Upgrade to IBM Software Hub Version 5.1 before IBM Cloud Pak for Data Version 4.6 reaches end of support. For more information, see Upgrading IBM Software Hub in the IBM Software Hub Version 5.1 documentation.

Tutorial: Training, deploying, and monitoring a model

This tutorial guides you through running a notebook that trains a machine learning model in Watson Studio, and creates an online deployment in Watson Machine Learning. You can then follow the steps to evaluate the deployed model in Watson OpenScale.

Tutorial overview

This tutorial uses the German Credit Risk data sets to explore how to build, deploy and evaluate a machine learning model. This is the same data set used in the Auto Setup for Watson OpenScale to demonstrate evaluation capabilities.

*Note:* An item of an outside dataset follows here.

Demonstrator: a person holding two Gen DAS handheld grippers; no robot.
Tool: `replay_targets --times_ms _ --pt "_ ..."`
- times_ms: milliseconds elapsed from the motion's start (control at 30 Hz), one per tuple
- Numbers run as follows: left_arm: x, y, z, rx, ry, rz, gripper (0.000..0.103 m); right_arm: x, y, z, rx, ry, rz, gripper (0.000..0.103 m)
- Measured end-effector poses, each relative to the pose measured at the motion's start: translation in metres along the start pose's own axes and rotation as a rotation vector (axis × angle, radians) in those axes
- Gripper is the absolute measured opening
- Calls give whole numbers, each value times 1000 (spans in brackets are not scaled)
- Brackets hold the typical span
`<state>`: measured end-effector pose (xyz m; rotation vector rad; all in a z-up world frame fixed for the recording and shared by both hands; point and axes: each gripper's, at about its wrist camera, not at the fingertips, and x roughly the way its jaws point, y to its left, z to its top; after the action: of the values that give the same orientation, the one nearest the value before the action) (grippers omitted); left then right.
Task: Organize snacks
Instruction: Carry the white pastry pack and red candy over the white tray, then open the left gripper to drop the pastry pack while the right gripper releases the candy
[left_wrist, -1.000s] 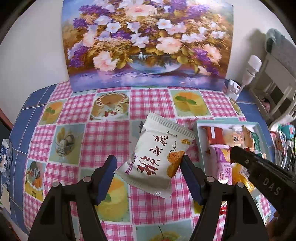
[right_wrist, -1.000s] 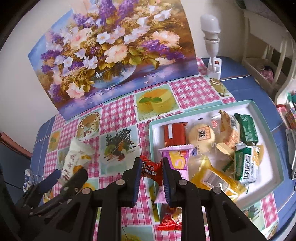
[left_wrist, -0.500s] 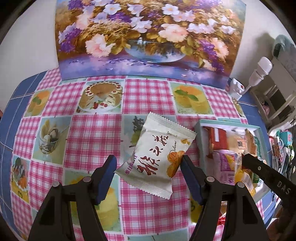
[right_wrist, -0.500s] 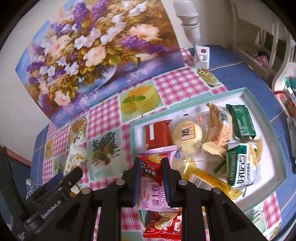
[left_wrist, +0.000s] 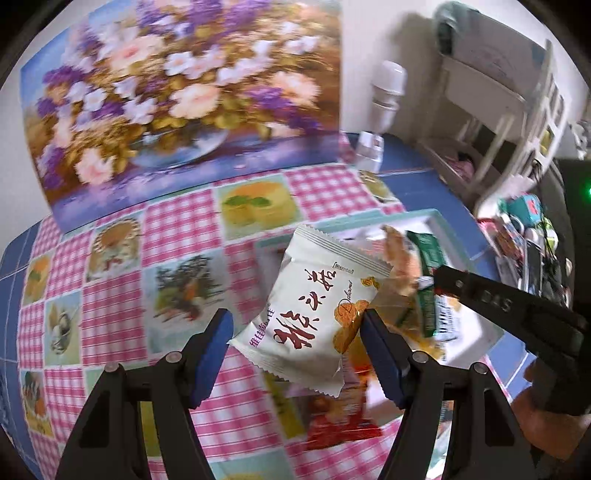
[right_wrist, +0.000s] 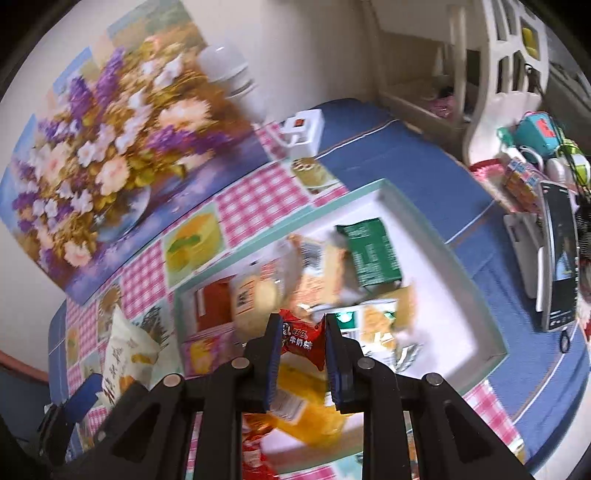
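- Left gripper (left_wrist: 297, 334) clamped on a white snack packet (left_wrist: 314, 314), held between both fingers, tilted, above the checked tablecloth (left_wrist: 114, 295).
- Right gripper (right_wrist: 301, 343) closed tight on a small red packet (right_wrist: 301, 339), pinched between the fingertips.
- Ahead of the right fingers, a teal-rimmed tray (right_wrist: 458, 273) with mixed snacks, a green packet (right_wrist: 369, 251) among them.
- Beyond both, a flower painting (left_wrist: 177, 96) against the wall.
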<state>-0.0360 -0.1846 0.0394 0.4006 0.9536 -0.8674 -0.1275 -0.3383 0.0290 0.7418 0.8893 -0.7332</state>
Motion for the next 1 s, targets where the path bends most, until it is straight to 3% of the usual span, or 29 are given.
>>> replay_targets --times_ms 300,1000 --pt "13 -23 -5 32 25 -8 73 4 -2 0 -2 11 17 25" --pt "26 -32 -7 67 34 -10 73 20 -4 -2 -1 60 8 26"
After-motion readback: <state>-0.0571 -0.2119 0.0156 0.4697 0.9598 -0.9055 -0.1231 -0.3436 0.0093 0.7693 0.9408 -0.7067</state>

In this tutorial, you will complete the following steps:

Add the Jupyter notebook for the tutorial as a project asset
Run the notebook in Watson Studio
Add the deployed model to you Watson OpenScale dashboard
Monitor the model in Watson OpenScale

Note: This tutorial uses Watson Machine Learning as the machine learning provider, but you can perform all of the tasks described here with any supported model engine, such as Azure, Amazon Web Services, SPSS, or a custom engine.

Overview of the data sets

The German Credit Risk sample data provides a collection of records for bank customers who were used to train the sample model. It contains 20 attributes for each loan applicant. The sample models provisioned as part of the auto setup are trained to predict level of credit risk for new customers. Two of the attributes considered for the prediction - sex and age - can be tested for bias to make sure that outcomes are consistent regarding gender or age of customers.

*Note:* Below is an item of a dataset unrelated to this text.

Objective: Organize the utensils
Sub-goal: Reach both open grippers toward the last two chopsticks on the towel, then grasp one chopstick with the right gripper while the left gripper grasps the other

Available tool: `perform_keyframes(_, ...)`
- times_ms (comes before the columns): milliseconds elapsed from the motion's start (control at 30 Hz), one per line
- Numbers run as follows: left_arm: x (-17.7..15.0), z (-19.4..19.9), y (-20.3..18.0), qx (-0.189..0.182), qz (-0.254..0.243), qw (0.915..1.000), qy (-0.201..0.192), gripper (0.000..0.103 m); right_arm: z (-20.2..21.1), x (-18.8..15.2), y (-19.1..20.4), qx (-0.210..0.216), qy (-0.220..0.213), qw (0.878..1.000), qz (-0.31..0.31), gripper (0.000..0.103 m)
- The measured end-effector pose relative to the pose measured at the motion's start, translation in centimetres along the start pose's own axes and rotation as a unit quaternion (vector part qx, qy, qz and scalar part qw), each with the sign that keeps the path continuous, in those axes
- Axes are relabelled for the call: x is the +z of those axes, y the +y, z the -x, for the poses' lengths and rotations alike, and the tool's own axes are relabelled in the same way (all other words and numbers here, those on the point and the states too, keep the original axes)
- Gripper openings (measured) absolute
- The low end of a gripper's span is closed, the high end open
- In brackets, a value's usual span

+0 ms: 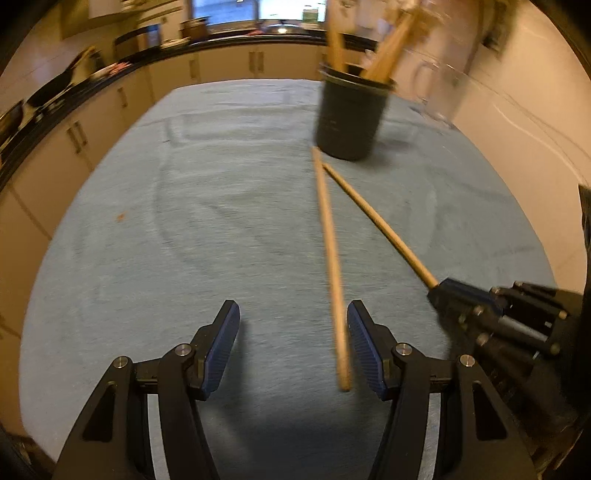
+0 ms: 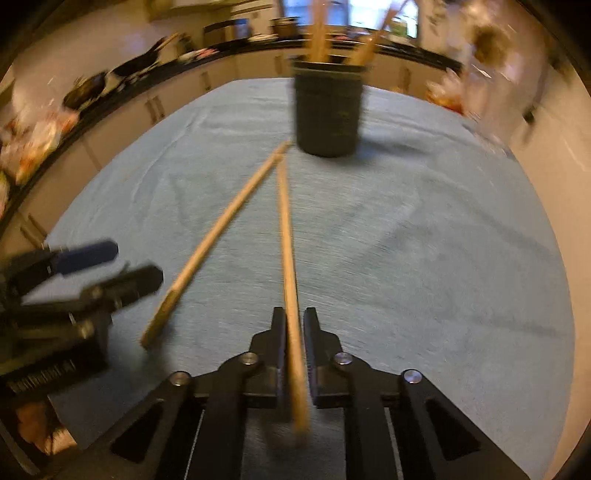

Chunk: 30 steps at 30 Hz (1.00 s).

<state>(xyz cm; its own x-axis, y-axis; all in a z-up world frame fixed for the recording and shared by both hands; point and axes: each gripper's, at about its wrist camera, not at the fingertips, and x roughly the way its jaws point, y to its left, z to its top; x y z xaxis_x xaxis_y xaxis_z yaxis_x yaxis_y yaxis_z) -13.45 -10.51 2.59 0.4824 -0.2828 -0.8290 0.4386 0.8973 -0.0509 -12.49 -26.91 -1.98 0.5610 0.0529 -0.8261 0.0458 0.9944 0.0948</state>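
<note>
While left jaws gape, right gripper (image 2: 294, 332) clamps a chopstick (image 2: 286, 236).

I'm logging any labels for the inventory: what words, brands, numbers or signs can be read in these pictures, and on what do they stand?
None can be read.
Dark utensil cup: faint marks on its side, too blurred to read.
Items on the far counter: any print is too small and blurred to read.
Two wooden sticks, blue cloth and both tools: no text shows.
</note>
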Motion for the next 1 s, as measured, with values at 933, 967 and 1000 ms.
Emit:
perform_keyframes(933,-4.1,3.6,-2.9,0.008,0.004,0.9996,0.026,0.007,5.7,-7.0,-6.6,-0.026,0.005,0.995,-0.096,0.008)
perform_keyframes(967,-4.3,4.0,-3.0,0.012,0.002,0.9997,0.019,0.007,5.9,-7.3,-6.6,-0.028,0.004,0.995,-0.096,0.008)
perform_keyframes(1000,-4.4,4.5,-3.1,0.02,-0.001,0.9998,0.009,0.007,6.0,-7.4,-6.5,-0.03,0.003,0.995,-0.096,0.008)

The sample data is structured (in rows and columns) and saved in a .csv file format.

Before you begin

Complete the following steps to prepare for the tutorial:

Make sure you are provisioned to use Watson Studio, Watson Machine Learning and Watson OpenScale.
Create a project, where you can run the sample pipeline, and name it Credit risk.
Create a deployment space, where you can view and test the results, and name it Credit risk - preproduction. Copy the space GUID from the Manage tab. You will need this when you run the notebook.
Download the Sample training data file

You can view the sample data file in a text editor or spreadsheet program:

Preview of the German Credit Risk data set.

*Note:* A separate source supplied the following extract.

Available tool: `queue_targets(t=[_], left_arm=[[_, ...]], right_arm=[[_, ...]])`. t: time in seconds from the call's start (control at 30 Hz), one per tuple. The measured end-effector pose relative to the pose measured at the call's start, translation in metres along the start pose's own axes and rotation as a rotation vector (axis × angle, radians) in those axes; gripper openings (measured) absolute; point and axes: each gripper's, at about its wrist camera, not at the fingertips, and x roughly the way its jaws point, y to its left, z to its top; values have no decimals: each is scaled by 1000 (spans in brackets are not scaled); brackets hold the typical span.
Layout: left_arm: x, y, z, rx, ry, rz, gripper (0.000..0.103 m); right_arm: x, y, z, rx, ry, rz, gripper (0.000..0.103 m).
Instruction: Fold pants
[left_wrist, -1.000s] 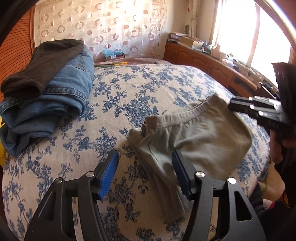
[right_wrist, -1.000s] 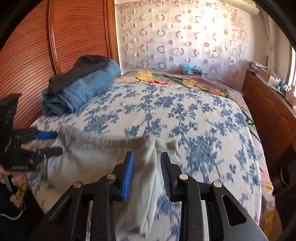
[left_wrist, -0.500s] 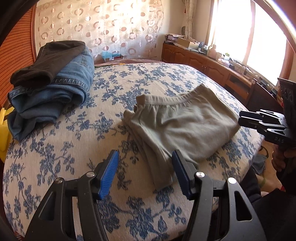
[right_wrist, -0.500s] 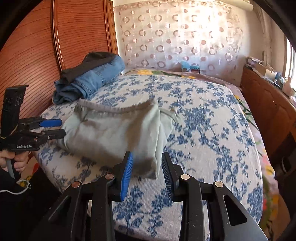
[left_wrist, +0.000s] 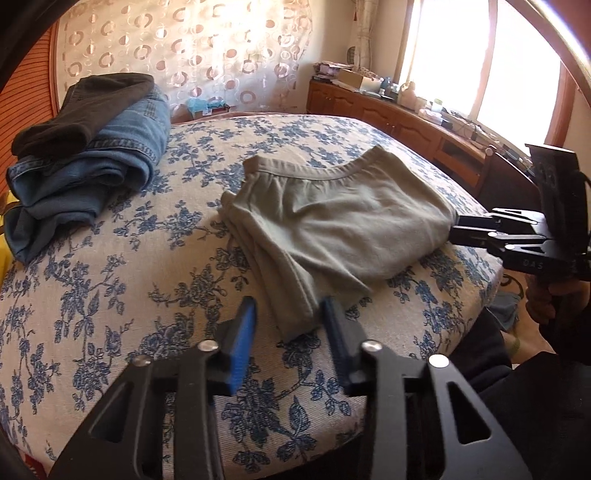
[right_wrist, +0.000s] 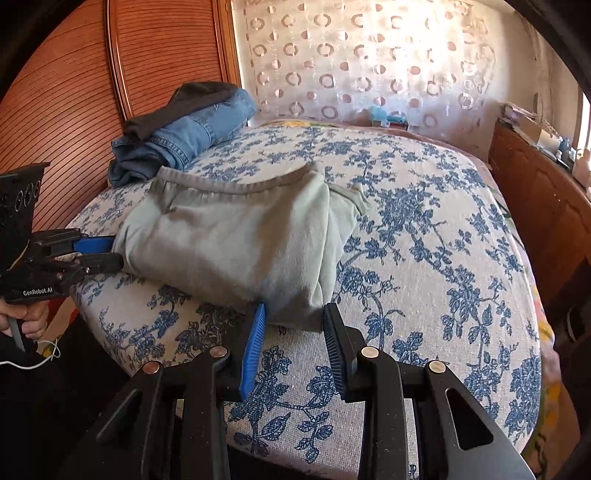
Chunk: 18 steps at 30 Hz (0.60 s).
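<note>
On the bed covered by a cream spread with blue floral print (left_wrist: 122, 280), a pair of grey-green knit pants with an elastic waistband (left_wrist: 332, 221) is laid in a folded stack near the front edge, the waistband turned toward twelve o'clock. In the left wrist view the left gripper (left_wrist: 290, 328) is held low at six o'clock, its blue-padded fingers (left_wrist: 243, 339) spread wide on either side of the nearest corner of the pants, with nothing clamped between them. The right gripper (left_wrist: 460, 230) is seen at three o'clock, its black tips just beside the right edge of the stack. In the right wrist view the right gripper (right_wrist: 295, 332) is likewise parted wide and empty, the near corner of the pants (right_wrist: 236, 236) lying just beyond its pads. The left gripper (right_wrist: 99, 253) is seen at nine o'clock, close against the fabric's left edge. A pile of folded blue denim jeans (left_wrist: 110, 162) topped by a dark brown garment (left_wrist: 85, 107) is placed at ten o'clock, well apart from the pants.
</note>
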Motion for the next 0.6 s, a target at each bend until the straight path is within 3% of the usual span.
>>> queue_targets(t=[0.13,0.17,0.23,0.43,0.6], left_arm=[[-2,-2,0,12,-9,-14,18],[-2,-2,1,12,-11,-13,14],[-3,0,3,10,-21,-15,10],[-14,5,8,1,-46,-25,8],[-16,10,4,-17,-25,-40,8]], right_arm=[[4,-2,-1,-6,14,3,31],[4,-2,0,-8,14,4,18],[1,-5,2,-8,3,7,5],[-22,-17,5,23,-65,15,2],[-24,-12,-4,6,-30,30,2]])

Run the sample notebook in a project

In this section, you will run the sample notebook to train a model that can predict credit risk for prospective borrowers.

Adding the notebook to a project

From the Credit risk project, select New asset and choose Jupyter notebook editor.
Enter Credit risk as the name for your new notebook, then click From URL and paste this URL: https://github.com/IBM/watson-openscale-samples/blob/main/Cloud Pak for Data/WML/notebooks/binary/spark/Watson OpenScale and Watson ML Engine.ipynb

Configuring and running the notebook

You must specify a runtime environment, then provide credentials to run the notebook.

Click the information icon, then choose a Spark kernel from the Environments list. For example, you can pick Spark 3.3 with Python 3.9.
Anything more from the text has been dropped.